**What to work on**
Output a verbatim copy of the data, cut off after the line that contains "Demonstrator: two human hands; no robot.".

**Data provided**
· · · · · · ·
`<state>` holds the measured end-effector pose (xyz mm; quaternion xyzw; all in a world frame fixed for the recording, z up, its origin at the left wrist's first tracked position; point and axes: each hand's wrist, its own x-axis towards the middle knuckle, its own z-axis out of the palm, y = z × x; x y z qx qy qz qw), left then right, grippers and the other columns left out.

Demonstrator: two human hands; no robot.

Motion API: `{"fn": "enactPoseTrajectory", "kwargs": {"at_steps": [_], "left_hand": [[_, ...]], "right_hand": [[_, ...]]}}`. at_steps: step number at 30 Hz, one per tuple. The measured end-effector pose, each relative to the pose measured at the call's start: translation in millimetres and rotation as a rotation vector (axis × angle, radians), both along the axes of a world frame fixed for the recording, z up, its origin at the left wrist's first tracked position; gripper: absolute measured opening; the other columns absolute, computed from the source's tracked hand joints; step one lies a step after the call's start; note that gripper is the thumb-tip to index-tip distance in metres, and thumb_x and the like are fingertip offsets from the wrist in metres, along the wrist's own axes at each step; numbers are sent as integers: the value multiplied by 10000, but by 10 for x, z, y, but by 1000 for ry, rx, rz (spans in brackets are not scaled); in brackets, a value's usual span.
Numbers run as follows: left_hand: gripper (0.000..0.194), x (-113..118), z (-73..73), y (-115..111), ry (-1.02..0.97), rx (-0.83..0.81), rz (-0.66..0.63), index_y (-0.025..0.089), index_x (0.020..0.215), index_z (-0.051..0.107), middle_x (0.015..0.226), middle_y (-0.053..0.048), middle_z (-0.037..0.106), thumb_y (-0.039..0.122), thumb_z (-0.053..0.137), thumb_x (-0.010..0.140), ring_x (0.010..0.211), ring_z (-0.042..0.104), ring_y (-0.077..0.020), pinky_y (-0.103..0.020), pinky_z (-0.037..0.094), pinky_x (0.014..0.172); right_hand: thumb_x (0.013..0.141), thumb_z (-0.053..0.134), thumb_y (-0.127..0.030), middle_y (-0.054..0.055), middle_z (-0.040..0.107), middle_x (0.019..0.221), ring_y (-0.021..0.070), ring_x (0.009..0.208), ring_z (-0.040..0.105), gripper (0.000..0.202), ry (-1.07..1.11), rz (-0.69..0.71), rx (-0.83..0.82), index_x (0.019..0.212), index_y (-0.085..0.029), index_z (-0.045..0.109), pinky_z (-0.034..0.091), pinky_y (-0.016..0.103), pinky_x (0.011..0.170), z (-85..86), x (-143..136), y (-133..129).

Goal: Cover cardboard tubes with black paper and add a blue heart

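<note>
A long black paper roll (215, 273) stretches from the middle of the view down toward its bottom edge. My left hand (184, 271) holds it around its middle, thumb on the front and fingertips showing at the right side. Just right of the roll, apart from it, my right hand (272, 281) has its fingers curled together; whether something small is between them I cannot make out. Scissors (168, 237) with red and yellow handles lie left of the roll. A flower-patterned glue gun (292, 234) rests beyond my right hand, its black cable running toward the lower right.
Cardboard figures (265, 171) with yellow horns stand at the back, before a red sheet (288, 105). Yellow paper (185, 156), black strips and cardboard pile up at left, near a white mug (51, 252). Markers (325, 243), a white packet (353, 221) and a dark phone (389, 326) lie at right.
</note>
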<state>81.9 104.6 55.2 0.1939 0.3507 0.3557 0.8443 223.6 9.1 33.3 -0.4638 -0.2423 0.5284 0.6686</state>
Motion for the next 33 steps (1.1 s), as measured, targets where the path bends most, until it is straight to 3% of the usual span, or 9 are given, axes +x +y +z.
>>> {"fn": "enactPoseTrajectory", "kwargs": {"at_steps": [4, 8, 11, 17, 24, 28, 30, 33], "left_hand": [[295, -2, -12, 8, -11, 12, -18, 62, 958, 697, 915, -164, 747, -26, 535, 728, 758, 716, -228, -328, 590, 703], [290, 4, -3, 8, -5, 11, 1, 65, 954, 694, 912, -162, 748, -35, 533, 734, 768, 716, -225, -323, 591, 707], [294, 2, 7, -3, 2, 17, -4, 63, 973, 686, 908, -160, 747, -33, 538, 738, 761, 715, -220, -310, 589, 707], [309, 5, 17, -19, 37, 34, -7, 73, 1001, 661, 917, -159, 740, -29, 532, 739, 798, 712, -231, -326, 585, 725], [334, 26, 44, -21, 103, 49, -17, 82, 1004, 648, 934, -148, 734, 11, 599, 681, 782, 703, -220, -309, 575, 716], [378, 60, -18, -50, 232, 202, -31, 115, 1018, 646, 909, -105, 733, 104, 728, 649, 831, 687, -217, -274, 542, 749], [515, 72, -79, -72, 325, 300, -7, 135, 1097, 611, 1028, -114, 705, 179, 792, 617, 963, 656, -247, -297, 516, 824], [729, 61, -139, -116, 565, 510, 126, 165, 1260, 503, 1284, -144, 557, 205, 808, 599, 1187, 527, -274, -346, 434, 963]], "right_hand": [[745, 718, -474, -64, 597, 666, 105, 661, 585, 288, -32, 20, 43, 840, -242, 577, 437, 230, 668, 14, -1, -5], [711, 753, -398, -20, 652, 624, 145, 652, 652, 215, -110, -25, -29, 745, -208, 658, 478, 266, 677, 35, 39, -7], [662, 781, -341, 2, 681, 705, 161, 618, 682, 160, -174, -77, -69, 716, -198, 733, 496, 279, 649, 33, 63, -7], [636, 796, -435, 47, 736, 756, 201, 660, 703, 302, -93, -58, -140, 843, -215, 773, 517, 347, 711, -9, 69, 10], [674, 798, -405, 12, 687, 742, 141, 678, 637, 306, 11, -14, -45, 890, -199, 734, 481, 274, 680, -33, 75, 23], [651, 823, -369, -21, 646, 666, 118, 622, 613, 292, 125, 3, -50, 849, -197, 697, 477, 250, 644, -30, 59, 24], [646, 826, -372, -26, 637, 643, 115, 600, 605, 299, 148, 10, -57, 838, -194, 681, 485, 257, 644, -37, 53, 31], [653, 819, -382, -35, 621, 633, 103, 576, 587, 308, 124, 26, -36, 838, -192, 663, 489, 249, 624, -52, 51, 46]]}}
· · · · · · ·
**Result of this task**
`<state>` holds the measured end-effector pose (xyz mm; quaternion xyzw; all in a world frame fixed for the recording, z up, its origin at the left wrist's first tracked position; point and axes: each hand's wrist, its own x-axis towards the middle knuckle, its own z-axis out of the palm, y = z × x; x y z qx qy qz qw), left then right, grippers and the other columns left out.

Demonstrator: two human hands; no robot.

Work on this exercise has concluded.